Within the material below, locate the line with "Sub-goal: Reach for" and the line with "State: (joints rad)", then return those two lines and all lines between them, exactly as written.

WORKING DATA:
+++
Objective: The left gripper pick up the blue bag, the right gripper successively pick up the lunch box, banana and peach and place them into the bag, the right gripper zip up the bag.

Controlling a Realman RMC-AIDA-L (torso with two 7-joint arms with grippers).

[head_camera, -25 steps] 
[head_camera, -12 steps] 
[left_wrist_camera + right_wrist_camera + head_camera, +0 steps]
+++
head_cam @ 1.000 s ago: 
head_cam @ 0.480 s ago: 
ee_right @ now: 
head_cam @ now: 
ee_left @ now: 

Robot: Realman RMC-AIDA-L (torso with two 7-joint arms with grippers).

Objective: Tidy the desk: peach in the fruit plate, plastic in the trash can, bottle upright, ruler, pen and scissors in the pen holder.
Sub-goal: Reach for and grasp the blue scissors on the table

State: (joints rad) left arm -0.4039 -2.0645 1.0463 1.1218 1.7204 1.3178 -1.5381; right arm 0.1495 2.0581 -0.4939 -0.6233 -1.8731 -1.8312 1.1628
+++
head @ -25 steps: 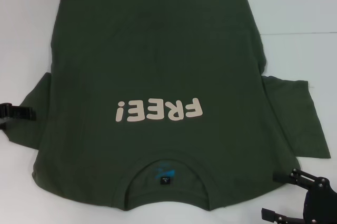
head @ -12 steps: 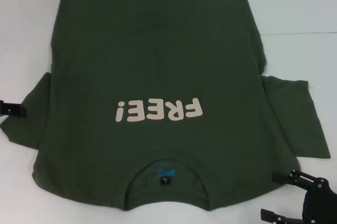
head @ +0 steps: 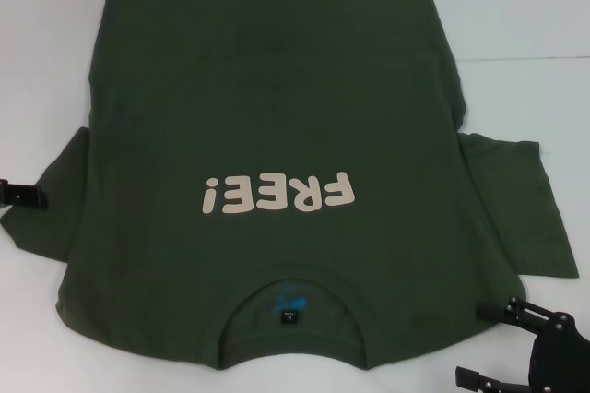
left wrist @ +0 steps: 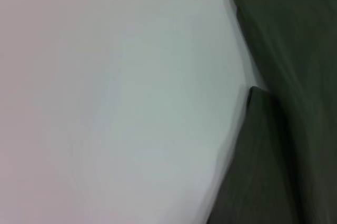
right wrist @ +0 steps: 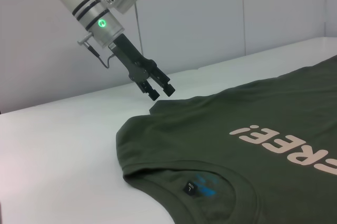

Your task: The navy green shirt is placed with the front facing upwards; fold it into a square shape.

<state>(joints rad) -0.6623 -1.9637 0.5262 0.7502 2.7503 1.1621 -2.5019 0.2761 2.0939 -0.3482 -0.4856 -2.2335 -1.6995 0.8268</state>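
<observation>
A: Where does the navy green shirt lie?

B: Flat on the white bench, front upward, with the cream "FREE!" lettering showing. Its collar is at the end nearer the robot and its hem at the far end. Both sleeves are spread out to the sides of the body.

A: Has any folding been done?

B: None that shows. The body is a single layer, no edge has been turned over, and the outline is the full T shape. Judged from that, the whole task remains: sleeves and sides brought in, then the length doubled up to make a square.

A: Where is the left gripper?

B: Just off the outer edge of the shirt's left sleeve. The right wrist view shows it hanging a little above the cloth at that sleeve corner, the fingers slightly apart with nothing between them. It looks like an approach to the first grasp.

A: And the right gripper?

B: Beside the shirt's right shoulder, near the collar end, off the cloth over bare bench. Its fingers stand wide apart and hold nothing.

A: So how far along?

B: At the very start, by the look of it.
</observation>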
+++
RESPONSE TO THE TASK:
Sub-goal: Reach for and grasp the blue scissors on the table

State: (joints rad) left arm -0.4039 -2.0645 1.0463 1.1218 1.7204 1.3178 -1.5381; right arm 0.1495 2.0581 -0.4939 -0.6233 -1.8731 -1.8312 1.1628

The exercise has now been completed.